## Work instruction
Return each line of the listing that has the word "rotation" in it.

## Recorded information
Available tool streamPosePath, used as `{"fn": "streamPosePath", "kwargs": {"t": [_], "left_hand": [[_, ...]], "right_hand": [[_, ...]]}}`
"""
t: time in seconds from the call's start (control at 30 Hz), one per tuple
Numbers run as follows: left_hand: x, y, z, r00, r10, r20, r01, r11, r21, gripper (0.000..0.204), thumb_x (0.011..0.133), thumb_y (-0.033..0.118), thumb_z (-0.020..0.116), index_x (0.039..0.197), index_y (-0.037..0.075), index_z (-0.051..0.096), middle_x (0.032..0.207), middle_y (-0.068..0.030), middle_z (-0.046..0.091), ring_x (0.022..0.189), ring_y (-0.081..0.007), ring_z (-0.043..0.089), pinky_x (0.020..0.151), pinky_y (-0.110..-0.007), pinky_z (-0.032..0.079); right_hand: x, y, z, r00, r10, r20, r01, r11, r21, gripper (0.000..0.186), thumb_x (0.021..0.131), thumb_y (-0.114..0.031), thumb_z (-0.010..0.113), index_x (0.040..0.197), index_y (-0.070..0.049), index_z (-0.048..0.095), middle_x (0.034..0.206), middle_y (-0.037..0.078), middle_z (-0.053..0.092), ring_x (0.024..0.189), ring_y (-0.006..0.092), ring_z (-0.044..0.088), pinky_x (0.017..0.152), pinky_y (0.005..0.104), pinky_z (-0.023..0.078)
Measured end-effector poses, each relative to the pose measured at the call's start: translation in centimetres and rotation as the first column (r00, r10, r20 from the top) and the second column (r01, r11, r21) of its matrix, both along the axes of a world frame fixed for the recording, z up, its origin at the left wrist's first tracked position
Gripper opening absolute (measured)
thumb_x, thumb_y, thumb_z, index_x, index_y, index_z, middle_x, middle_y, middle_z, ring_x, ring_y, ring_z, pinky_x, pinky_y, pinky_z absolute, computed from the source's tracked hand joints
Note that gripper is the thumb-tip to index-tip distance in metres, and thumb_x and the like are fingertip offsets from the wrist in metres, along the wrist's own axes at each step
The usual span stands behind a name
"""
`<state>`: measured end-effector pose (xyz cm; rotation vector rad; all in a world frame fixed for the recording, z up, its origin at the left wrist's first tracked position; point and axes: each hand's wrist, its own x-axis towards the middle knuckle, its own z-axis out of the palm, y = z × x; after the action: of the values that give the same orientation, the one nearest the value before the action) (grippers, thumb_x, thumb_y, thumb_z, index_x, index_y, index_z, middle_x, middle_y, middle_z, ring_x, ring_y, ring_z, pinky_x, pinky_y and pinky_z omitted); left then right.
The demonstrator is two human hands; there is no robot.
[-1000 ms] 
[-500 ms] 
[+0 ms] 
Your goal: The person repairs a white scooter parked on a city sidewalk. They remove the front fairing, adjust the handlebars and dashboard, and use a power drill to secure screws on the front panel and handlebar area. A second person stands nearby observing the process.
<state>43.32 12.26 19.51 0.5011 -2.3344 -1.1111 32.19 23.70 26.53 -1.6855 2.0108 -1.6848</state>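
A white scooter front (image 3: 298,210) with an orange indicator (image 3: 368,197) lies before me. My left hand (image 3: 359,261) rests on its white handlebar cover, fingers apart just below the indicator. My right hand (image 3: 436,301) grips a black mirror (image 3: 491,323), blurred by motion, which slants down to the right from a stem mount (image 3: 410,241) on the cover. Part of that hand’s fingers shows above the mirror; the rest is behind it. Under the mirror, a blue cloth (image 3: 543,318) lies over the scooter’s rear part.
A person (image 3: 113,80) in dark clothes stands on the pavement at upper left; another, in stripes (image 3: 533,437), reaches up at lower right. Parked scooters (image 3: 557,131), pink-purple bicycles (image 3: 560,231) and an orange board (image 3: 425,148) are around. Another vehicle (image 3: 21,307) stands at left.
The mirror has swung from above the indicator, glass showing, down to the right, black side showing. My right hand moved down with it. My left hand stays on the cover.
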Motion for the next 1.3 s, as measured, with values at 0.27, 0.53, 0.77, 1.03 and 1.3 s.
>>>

## Expected output
Measured end-effector poses, each relative to the pose measured at the call's start: translation in centimetres and rotation as the first column (r00, r10, r20 from the top) and the second column (r01, r11, r21) of its matrix, both along the axes of a world frame fixed for the recording, z up, its origin at the left wrist's first tracked position
`<state>`: measured end-effector pose (xyz cm; rotation vector rad; all in a world frame fixed for the recording, z up, its origin at the left wrist's first tracked position; point and axes: each hand's wrist, its own x-axis towards the middle knuckle, its own z-axis out of the palm, y = z × x; after the action: of the values that give the same orientation, the one nearest the value before the action) (grippers, thumb_x, thumb_y, thumb_z, index_x, index_y, index_z, middle_x, middle_y, middle_z, ring_x, ring_y, ring_z, pinky_x, pinky_y and pinky_z omitted); left then right.

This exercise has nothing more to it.